Keeping every word and mark, copy all of the data.

====== Recorded information ======

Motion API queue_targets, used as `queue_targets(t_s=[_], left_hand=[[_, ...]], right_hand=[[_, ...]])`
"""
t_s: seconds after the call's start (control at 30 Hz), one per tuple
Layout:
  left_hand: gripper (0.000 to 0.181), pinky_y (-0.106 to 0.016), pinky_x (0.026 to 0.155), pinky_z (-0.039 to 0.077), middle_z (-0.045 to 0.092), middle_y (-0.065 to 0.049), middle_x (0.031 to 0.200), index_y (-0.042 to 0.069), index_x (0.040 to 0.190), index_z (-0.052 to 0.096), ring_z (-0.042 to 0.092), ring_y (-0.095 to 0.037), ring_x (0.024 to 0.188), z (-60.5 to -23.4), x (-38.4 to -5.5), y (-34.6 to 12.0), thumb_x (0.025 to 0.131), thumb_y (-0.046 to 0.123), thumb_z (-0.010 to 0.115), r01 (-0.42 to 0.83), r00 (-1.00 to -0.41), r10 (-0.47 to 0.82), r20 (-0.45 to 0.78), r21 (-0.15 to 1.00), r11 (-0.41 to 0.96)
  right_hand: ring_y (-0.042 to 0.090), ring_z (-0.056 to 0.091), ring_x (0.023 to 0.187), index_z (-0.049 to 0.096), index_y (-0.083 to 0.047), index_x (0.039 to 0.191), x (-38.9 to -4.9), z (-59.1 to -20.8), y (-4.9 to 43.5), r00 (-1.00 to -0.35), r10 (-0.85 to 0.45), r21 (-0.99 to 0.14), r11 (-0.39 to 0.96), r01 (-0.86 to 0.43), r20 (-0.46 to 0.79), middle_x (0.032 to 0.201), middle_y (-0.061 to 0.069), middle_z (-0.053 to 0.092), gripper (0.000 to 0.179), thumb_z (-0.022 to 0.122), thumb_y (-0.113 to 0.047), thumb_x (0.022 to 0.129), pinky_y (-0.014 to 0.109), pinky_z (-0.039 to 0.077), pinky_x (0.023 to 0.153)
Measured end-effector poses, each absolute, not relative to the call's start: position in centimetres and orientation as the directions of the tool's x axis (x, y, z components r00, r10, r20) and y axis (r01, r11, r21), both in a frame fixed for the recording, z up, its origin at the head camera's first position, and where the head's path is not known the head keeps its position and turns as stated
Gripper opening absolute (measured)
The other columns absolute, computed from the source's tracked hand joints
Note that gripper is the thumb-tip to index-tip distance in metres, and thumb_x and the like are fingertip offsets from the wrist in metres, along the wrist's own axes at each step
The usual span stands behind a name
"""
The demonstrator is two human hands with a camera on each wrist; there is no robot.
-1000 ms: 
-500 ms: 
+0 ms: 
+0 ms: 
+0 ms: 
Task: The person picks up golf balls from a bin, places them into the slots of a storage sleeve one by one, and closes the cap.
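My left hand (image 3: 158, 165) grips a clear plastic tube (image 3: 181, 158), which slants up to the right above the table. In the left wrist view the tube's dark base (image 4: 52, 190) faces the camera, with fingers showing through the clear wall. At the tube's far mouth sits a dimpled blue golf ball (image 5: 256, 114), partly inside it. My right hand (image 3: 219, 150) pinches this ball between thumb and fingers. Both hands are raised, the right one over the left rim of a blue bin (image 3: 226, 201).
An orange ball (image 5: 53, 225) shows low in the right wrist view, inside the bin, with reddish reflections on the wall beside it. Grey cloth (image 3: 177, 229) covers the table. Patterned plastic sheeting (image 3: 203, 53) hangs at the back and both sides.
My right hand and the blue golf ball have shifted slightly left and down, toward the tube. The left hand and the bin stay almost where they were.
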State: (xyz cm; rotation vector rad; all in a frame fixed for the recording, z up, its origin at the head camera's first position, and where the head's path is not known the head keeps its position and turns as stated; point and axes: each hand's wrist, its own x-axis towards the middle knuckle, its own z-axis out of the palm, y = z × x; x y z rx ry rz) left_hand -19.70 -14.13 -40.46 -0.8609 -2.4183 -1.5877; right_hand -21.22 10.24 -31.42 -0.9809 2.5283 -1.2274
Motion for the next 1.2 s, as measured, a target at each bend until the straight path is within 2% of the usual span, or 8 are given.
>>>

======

■ Response below
Motion API queue_targets, used as `queue_targets(t_s=[_], left_hand=[[_, ...]], right_hand=[[_, ...]])`
"""
t_s: seconds after the call's start (control at 30 Hz), one per tuple
Layout:
  left_hand: gripper (0.000 to 0.181), pinky_y (-0.106 to 0.016), pinky_x (0.026 to 0.155), pinky_z (-0.039 to 0.077), middle_z (-0.045 to 0.092), middle_y (-0.065 to 0.049), middle_x (0.031 to 0.200), index_y (-0.042 to 0.069), index_x (0.040 to 0.190), index_z (-0.052 to 0.096), ring_z (-0.042 to 0.092), ring_y (-0.095 to 0.037), ring_x (0.024 to 0.188), z (-60.5 to -23.4), x (-38.4 to -5.5), y (-34.6 to 12.0), thumb_x (0.025 to 0.131), thumb_y (-0.046 to 0.123), thumb_z (-0.010 to 0.115), r01 (-0.42 to 0.83), r00 (-1.00 to -0.41), r10 (-0.47 to 0.82), r20 (-0.45 to 0.78), r21 (-0.15 to 1.00), r11 (-0.41 to 0.96)
  right_hand: ring_y (-0.042 to 0.090), ring_z (-0.056 to 0.091), ring_x (0.023 to 0.187), index_z (-0.049 to 0.096), index_y (-0.083 to 0.047), index_x (0.039 to 0.191), x (-38.9 to -4.9), z (-59.1 to -20.8), y (-4.9 to 43.5), r00 (-1.00 to -0.35), r10 (-0.85 to 0.45), r21 (-0.99 to 0.14), r11 (-0.39 to 0.96), r01 (-0.86 to 0.43), r20 (-0.46 to 0.79), middle_x (0.032 to 0.201), middle_y (-0.061 to 0.069), middle_z (-0.053 to 0.092), gripper (0.000 to 0.179), thumb_z (-0.022 to 0.122), thumb_y (-0.113 to 0.047), thumb_x (0.022 to 0.129), pinky_y (-0.014 to 0.109), pinky_z (-0.039 to 0.077), pinky_x (0.023 to 0.153)
Measured end-effector poses, each absolute, not relative to the call's start: position in centimetres and orientation as the directions of the tool's x axis (x, y, z components r00, r10, r20) and y axis (r01, r11, r21), both in a frame fixed for the recording, z up, its origin at the head camera's first position, and where the head's path is not known the head keeps its position and turns as stated
Gripper opening absolute (measured)
The other columns absolute, computed from the source's tracked hand joints
Note that gripper is the thumb-tip to index-tip distance in metres, and thumb_x and the like are fingertip offsets from the wrist in metres, along the wrist's own axes at each step
The usual span stands behind a name
"""
The demonstrator is two human hands with a camera on each wrist; there is no robot.
-1000 ms: 
-500 ms: 
+0 ms: 
+0 ms: 
+0 ms: 
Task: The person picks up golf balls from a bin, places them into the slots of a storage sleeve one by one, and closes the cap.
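My left hand (image 3: 158, 165) grips a clear plastic tube (image 3: 181, 158), which slants up to the right above the table. In the left wrist view the tube's dark base (image 4: 52, 190) faces the camera, with fingers showing through the clear wall. At the tube's far mouth sits a dimpled blue golf ball (image 5: 256, 114), partly inside it. My right hand (image 3: 219, 150) pinches this ball between thumb and fingers. Both hands are raised, the right one over the left rim of a blue bin (image 3: 226, 201).
An orange ball (image 5: 53, 225) shows low in the right wrist view, inside the bin, with reddish reflections on the wall beside it. Grey cloth (image 3: 177, 229) covers the table. Patterned plastic sheeting (image 3: 203, 53) hangs at the back and both sides.
My right hand and the blue golf ball have shifted slightly left and down, toward the tube. The left hand and the bin stay almost where they were.
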State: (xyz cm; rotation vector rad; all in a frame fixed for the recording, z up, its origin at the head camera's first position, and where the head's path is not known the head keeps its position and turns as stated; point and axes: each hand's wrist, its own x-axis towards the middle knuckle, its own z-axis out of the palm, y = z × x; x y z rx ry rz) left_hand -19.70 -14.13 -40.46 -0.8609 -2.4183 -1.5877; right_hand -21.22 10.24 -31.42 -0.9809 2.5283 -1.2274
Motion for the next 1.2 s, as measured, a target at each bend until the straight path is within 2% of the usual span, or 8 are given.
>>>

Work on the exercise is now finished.